* **TASK DETAILS**
The entries are to be output word for word, with the pictures omitted.

※ ※ ※

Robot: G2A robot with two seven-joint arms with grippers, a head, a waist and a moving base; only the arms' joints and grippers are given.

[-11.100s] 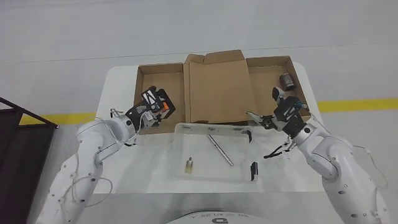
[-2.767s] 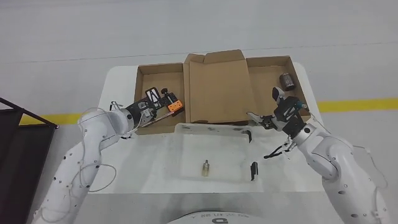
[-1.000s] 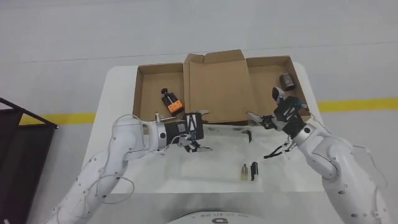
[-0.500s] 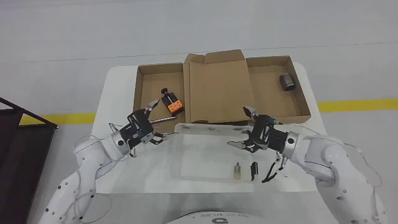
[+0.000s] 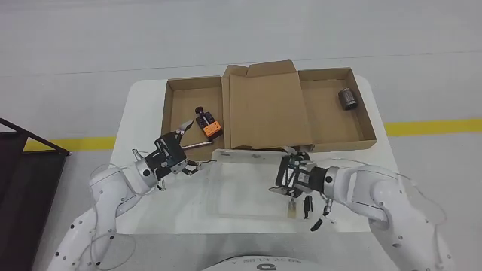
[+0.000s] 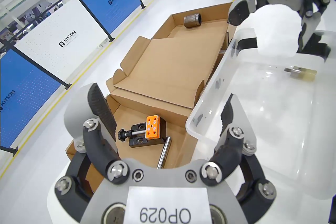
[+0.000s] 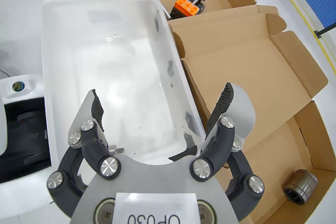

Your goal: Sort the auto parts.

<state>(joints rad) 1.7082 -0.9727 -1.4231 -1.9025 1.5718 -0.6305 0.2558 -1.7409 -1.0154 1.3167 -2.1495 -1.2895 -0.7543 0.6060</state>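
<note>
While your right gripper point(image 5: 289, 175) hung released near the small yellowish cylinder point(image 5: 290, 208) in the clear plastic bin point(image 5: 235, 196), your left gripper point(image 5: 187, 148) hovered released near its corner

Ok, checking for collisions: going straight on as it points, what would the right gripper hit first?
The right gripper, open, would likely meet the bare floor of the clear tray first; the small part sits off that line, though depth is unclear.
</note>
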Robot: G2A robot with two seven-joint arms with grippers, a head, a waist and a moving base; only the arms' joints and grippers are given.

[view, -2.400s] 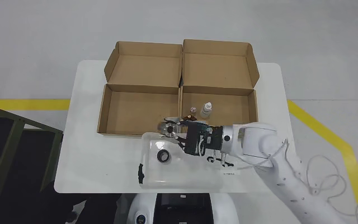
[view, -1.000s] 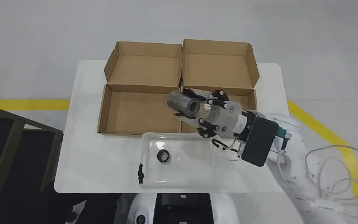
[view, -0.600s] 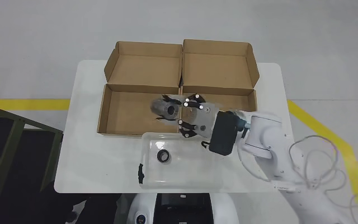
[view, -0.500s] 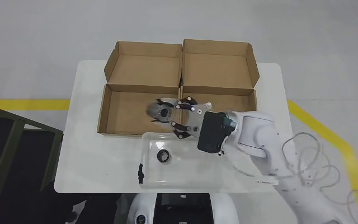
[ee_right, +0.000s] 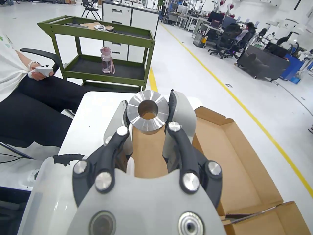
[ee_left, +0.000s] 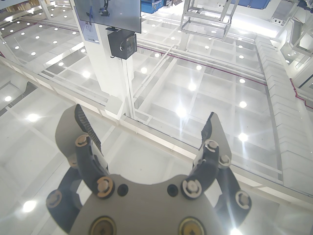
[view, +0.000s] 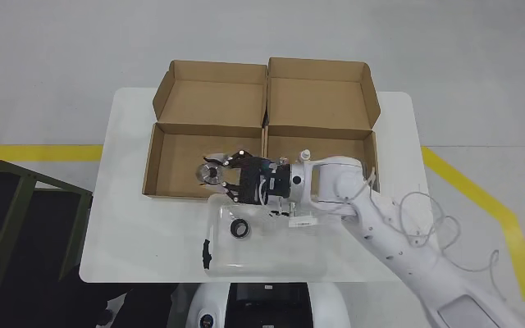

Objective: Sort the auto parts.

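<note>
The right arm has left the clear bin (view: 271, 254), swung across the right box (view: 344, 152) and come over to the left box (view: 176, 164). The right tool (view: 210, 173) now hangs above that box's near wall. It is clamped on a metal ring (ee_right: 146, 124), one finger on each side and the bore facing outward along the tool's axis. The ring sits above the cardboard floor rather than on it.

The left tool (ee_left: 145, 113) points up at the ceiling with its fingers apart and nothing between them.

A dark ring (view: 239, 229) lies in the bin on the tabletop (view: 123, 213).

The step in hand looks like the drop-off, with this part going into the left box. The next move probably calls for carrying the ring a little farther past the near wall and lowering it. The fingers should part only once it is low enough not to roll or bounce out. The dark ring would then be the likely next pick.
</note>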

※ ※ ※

* **RESPONSE**
Robot: G2A robot with two seven-joint arms with grippers, a head, a waist and a moving base; only the arms' joints and grippers are given.

[-11.100s] 
[-2.767s] 
[-1.000s] 
[-0.500s] 
[+0.000s] 
[+0.000s] 
[+0.000s] 

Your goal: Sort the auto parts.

<state>(joints rad) 1.7082 -0.9727 -1.4231 -1.9025 1.5718 -0.6305 0.2558 -1.7409 -1.0154 1.3167 -2.1495 -1.2895 -0.7543 0.6060</state>
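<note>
While your right gripper point(image 5: 289, 175) hung released near the small yellowish cylinder point(image 5: 290, 208) in the clear plastic bin point(image 5: 235, 196), your left gripper point(image 5: 187, 148) hovered released near its corner

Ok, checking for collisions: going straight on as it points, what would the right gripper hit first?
The right gripper, open, would likely meet the bare floor of the clear tray first; the small part sits off that line, though depth is unclear.
</note>
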Robot: G2A robot with two seven-joint arms with grippers, a head, a waist and a moving base; only the arms' joints and grippers are given.

[view, -2.400s] 
[view, -1.000s] 
[view, -0.600s] 
[view, -0.500s] 
[ee_right, +0.000s] 
[ee_left, +0.000s] 
[view, +0.000s] 

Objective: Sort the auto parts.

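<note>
The right arm has left the clear bin (view: 271, 254), swung across the right box (view: 344, 152) and come over to the left box (view: 176, 164). The right tool (view: 210, 173) now hangs above that box's near wall. It is clamped on a metal ring (ee_right: 146, 124), one finger on each side and the bore facing outward along the tool's axis. The ring sits above the cardboard floor rather than on it.

The left tool (ee_left: 145, 113) points up at the ceiling with its fingers apart and nothing between them.

A dark ring (view: 239, 229) lies in the bin on the tabletop (view: 123, 213).

The step in hand looks like the drop-off, with this part going into the left box. The next move probably calls for carrying the ring a little farther past the near wall and lowering it. The fingers should part only once it is low enough not to roll or bounce out. The dark ring would then be the likely next pick.
</note>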

The answer given here is complete.